Could you please transcribe the data exactly, without the pictures?

++++++++++

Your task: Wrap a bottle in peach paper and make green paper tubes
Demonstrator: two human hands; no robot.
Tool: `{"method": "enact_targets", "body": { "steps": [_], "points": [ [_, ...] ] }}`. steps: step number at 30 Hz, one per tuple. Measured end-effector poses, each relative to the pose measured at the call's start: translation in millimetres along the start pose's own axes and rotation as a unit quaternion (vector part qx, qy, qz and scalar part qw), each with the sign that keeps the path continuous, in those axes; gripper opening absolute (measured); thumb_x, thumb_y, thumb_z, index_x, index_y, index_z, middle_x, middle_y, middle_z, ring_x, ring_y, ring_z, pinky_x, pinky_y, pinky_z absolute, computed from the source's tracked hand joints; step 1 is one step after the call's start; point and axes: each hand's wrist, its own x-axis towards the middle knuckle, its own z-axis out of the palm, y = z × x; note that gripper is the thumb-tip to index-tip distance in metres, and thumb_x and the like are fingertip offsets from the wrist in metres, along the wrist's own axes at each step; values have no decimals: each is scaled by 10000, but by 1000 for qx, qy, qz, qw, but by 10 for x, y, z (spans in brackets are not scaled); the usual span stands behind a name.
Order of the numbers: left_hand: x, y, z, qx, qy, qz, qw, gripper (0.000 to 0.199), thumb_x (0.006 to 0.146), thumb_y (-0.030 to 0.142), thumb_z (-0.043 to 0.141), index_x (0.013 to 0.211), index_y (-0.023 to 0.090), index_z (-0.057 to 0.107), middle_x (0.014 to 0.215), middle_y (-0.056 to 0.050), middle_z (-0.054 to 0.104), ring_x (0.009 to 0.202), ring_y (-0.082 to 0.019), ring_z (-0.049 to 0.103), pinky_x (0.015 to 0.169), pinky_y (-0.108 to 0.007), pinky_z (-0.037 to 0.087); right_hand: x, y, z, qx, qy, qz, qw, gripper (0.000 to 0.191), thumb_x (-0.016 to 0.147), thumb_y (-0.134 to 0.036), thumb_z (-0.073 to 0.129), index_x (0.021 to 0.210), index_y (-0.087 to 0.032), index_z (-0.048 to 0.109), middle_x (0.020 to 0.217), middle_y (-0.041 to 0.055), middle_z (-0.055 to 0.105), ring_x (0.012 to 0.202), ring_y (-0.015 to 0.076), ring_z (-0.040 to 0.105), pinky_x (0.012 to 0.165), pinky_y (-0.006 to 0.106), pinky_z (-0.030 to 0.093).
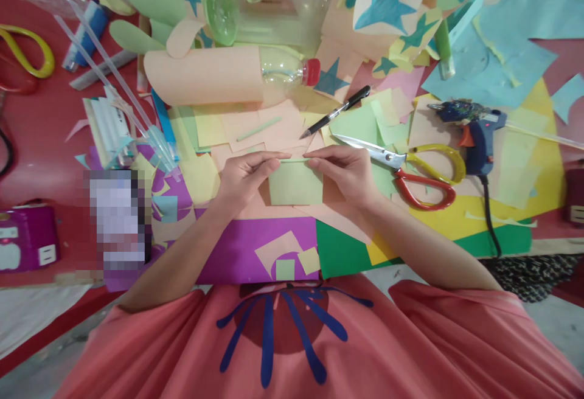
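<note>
A small pale green paper [296, 185] lies between my hands, its far edge turned into a narrow fold or roll. My left hand [249, 177] pinches the left end of that edge between thumb and fingers. At the right end, my right hand [340, 171] pinches the same edge. Beyond the hands are a black pen [335, 113] and a thin rolled green paper strip [259, 129]. Scissors with yellow and red handles [401, 162] lie just right of my right hand, blades partly behind it.
A blue glue gun [482, 143] with a cable rests at the right. Farther back lies a paper-wrapped bottle [205, 75] with a red cap. Clear sticks [159, 149], a phone [119, 219] and a purple box [30, 238] are at the left. Coloured paper covers much of the table.
</note>
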Motion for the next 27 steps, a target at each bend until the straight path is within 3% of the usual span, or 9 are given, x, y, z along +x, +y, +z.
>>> {"method": "enact_targets", "body": {
  "steps": [6, 12, 15, 27],
  "points": [
    [1, 12, -12, -7, -6, -1, 1000, 304, 795, 482, 680, 928, 227, 778, 989, -57, 768, 938, -188, 715, 843, -261, 559, 21, 5, -9, 46, -16, 11, 999, 76, 643, -196, 771, 695, -251, 766, 649, -25, 719, 561, 79, 572, 545, 244, 478],
    [-7, -3, -9, 4, 15, -24, 1000, 263, 765, 422, 709, 929, 227, 777, 927, -50, 776, 828, -177, 716, 741, -265, 572, 33, 23, -15, 57, -17, 27, 998, 82, 623, -210, 781, 696, -242, 765, 647, -23, 698, 561, 71, 548, 539, 240, 460],
    [-12, 9, 3, -12, 17, -24, 1000, 201, 746, 341, 718, 895, 222, 782, 928, -50, 776, 854, -179, 720, 762, -267, 577, 32, 24, -21, 49, -21, 25, 998, 63, 634, -217, 774, 693, -234, 758, 636, -23, 686, 551, 67, 533, 523, 234, 445],
    [-27, 18, 34, -16, 15, 17, 1000, 89, 727, 215, 635, 718, 183, 717, 756, -28, 741, 688, -119, 673, 636, -216, 537, 4, 56, -15, 22, -58, 14, 998, 89, 668, -297, 787, 697, -238, 726, 748, 5, 729, 684, 119, 650, 646, 277, 535]
  ]
}}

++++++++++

* REPLY *
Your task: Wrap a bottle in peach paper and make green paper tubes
Demonstrator: two human hands; no robot.
Tool: `{"method": "enact_targets", "body": { "steps": [_], "points": [ [_, ...] ] }}`. steps: step number at 30 Hz, one per tuple. Measured end-effector poses, each relative to the pose measured at the call's start: translation in millimetres along the start pose's own axes and rotation as a unit quaternion (vector part qx, qy, qz and scalar part qw), each with the sign that keeps the path continuous, in those axes; gripper opening absolute (measured); thumb_x, thumb_y, thumb_z, index_x, index_y, index_z, middle_x, middle_y, middle_z, ring_x, ring_y, ring_z, pinky_x, pinky_y, pinky_z absolute, computed from the source's tracked hand joints; step 1 is one step after the call's start; point and axes: each hand's wrist, its own x-axis towards the middle knuckle, its own z-axis out of the palm, y = z × x; note that gripper is the thumb-tip to index-tip distance in metres, and thumb_x and the like are fingertip offsets from the wrist in metres, along the wrist's own axes at each step; values have no decimals: each is scaled by 10000, but by 1000 for qx, qy, qz, qw, but by 10 for x, y, z (spans in brackets are not scaled); the usual span stands behind a name.
Order of the numbers: left_hand: x, y, z, qx, qy, qz, qw, gripper (0.000 to 0.199), thumb_x (0.006 to 0.146), thumb_y (-0.030 to 0.142), thumb_z (-0.043 to 0.141), index_x (0.013 to 0.211), index_y (-0.023 to 0.090), index_z (-0.057 to 0.107), middle_x (0.014 to 0.215), middle_y (-0.056 to 0.050), middle_z (-0.054 to 0.104), ring_x (0.009 to 0.202), ring_y (-0.082 to 0.019), ring_z (-0.049 to 0.103), pinky_x (0.015 to 0.169), pinky_y (-0.108 to 0.007), pinky_z (-0.037 to 0.087); right_hand: x, y, z, qx, qy, qz, qw, gripper (0.000 to 0.191), thumb_x (-0.016 to 0.147), thumb_y (-0.134 to 0.036), thumb_z (-0.073 to 0.129), index_x (0.021 to 0.210), index_y (-0.087 to 0.032), index_z (-0.048 to 0.109), middle_x (0.020 to 0.217), middle_y (-0.041 to 0.055), middle_z (-0.055 to 0.105), ring_x (0.012 to 0.202), ring_y (-0.015 to 0.076), ring_z (-0.040 to 0.105), pinky_x (0.012 to 0.165), pinky_y (-0.006 to 0.106), pinky_z (-0.030 to 0.093).
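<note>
A small pale green paper [296, 185] lies between my hands, its far edge turned into a narrow fold or roll. My left hand [249, 177] pinches the left end of that edge between thumb and fingers. At the right end, my right hand [340, 171] pinches the same edge. Beyond the hands are a black pen [335, 113] and a thin rolled green paper strip [259, 129]. Scissors with yellow and red handles [401, 162] lie just right of my right hand, blades partly behind it.
A blue glue gun [482, 143] with a cable rests at the right. Farther back lies a paper-wrapped bottle [205, 75] with a red cap. Clear sticks [159, 149], a phone [119, 219] and a purple box [30, 238] are at the left. Coloured paper covers much of the table.
</note>
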Motion for the next 27 steps, a target at each bend until the straight path is within 3% of the usual span, or 9 are given, x, y, z along +x, +y, +z.
>>> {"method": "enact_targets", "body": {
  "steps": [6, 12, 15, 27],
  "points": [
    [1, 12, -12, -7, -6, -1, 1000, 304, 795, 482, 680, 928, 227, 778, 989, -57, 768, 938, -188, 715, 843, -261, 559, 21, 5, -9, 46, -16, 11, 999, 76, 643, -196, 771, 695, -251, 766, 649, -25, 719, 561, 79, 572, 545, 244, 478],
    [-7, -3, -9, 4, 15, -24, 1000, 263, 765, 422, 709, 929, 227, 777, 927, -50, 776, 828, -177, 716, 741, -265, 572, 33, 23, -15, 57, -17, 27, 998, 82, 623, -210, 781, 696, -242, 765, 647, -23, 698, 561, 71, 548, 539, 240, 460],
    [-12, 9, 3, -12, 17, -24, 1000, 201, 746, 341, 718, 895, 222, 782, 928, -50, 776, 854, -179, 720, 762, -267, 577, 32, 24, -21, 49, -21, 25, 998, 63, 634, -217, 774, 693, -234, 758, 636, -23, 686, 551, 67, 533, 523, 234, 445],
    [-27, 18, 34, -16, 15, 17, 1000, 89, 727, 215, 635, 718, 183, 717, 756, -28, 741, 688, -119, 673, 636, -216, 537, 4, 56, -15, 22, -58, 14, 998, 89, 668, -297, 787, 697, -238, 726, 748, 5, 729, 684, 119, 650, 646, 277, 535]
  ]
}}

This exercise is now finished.